Une absence remarquée aux funérailles fut celle de Jean-Christophe Cambadélis, qui dirigeait le travail de l’OCI auprès des étudiants dans les années 1970 et qui faisait partie de la direction nationale de l’organisation jusqu’à 1986. Il partit ensuite rejoindre le Parti socialiste avec quelque 400 sympathisants et était considéré comme l’un des plus proches alliés de Jospin. Cambadélis est député du 19e arrondissement de Paris depuis 1988 et fait partie des poids lourds politiques du Parti socialiste.
Sur son blog, Cambadélis rend ainsi hommage à Lambert : « L’homme était séduisant, sa force de caractère indéniable et le personnage privé beaucoup plus charmeur que son action publique le laissait penser. »
Cambadélis a expliqué le soutien de Lambert à Mitterrand et à FO sur la base de son inimitié pour le stalinisme. Lambert était persuadé « que l’obstacle principal à la "révolution prolétarienne" était le stalinisme… C’est comme cela que l’on comprendra son soutien, voire sa participation, par l’envoi de militants en leur sein, aux organisations qui disputaient au PCF, l’hégémonie sur la gauche. Car les trotskystes n’étaient pas en capacité de le faire. »
Cambadélis conclut en faisant remarquer que Lambert était « Il fut une référence de ma jeunesse et pas une maladie honteuse à cacher. »
Lionel Jospin a choisi de ne pas commenter la mort de Lambert. Jospin fut membre de l’OCI pendant vingt ans sous la direction de Lambert puis a réussi sa carrière personnelle dans le Parti socialiste, devenant chef du gouvernement en 1997. Il n’a pas assisté aux funérailles, ni n’a apporté de réponses aux questions des journaux. Une personne présente aux funérailles a dit à Libération : « Dire qu'il a été militant « clando » pendant vingt ans et qu'il est devenu un véritable ami du Vieux... Lionel aurait quand même pu venir ! »

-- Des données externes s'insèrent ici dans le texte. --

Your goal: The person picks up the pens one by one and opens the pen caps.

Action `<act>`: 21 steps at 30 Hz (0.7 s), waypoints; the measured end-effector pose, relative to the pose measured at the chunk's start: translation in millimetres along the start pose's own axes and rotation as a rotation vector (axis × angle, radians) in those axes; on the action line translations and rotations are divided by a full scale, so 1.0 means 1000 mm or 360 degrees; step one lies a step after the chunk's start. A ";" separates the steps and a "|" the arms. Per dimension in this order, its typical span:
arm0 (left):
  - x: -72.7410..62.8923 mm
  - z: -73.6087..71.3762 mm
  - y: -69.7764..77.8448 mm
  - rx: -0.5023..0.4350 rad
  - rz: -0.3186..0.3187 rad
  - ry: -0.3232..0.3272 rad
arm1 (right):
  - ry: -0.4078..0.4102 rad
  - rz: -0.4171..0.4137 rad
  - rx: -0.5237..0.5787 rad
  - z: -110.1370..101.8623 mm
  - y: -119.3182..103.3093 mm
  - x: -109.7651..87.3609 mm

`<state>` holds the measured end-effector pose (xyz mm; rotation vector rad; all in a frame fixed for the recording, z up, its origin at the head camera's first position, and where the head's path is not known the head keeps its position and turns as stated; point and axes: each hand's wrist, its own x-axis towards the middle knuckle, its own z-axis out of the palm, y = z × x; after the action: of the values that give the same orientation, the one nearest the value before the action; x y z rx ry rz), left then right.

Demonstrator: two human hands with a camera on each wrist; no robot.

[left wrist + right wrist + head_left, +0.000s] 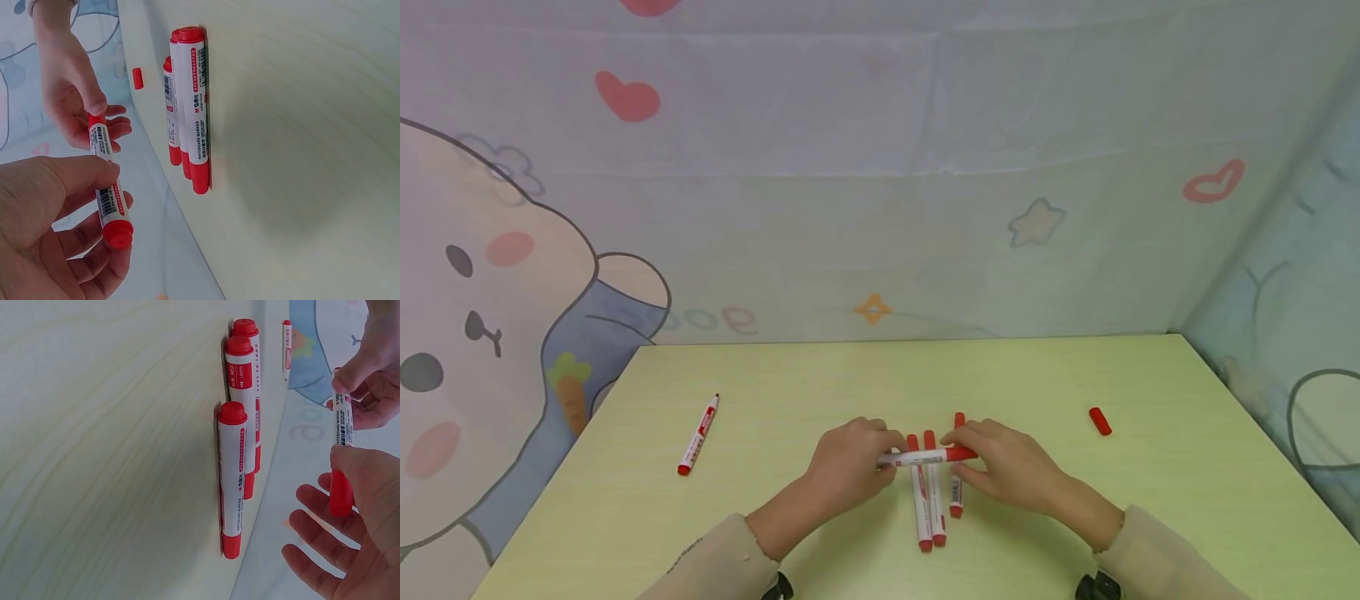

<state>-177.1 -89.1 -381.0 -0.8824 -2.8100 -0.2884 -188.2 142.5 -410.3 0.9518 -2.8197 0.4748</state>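
A white whiteboard marker with a red cap is held level above the table between the two hands. My left hand pinches its rear end, thumb on the barrel in the left wrist view. Thumb and fingers of my right hand pinch the red-capped end, the other fingers spread in the right wrist view. Below lie three capped red markers: one touching or close beside a second, and a third slightly apart under the right hand, partly hidden by it.
An uncapped marker lies at the table's left, its dark tip pointing away. One loose red cap lies at the right. A printed cloth hangs behind the pale table.
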 end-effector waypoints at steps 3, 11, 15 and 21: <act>0.000 0.000 0.001 -0.0001 0.0002 0.0002 | 0.0003 -0.0008 0.0003 0.000 -0.001 0.000; 0.000 0.000 0.001 -0.0025 -0.0015 -0.0002 | 0.0063 -0.0058 0.0002 0.002 0.000 0.001; 0.000 -0.001 0.001 -0.0040 -0.0012 0.0005 | 0.0075 -0.0065 0.0001 0.003 -0.001 0.000; -0.001 0.000 0.000 -0.0057 -0.0015 0.0033 | 0.0081 -0.0084 0.0013 0.002 -0.001 0.000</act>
<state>-176.5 -89.0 -381.5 -0.8687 -2.7993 -0.3486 -187.7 141.3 -412.5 0.9985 -2.7420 0.4976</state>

Les hommages rendus à Lambert par la bureaucratie de FO et par des membres en vue du Parti socialiste soulignent à quel point l’élite dirigeante française a besoin du soutien de l’OCI et d’autres forces opportunistes de « gauche » depuis les grands conflits de classe de 1968. Le WSWS affichera davantage d’articles et d’analyses sur le contexte historique et politique de ces questions qui comportent des leçons essentielles pour les luttes à venir du 21e siècle.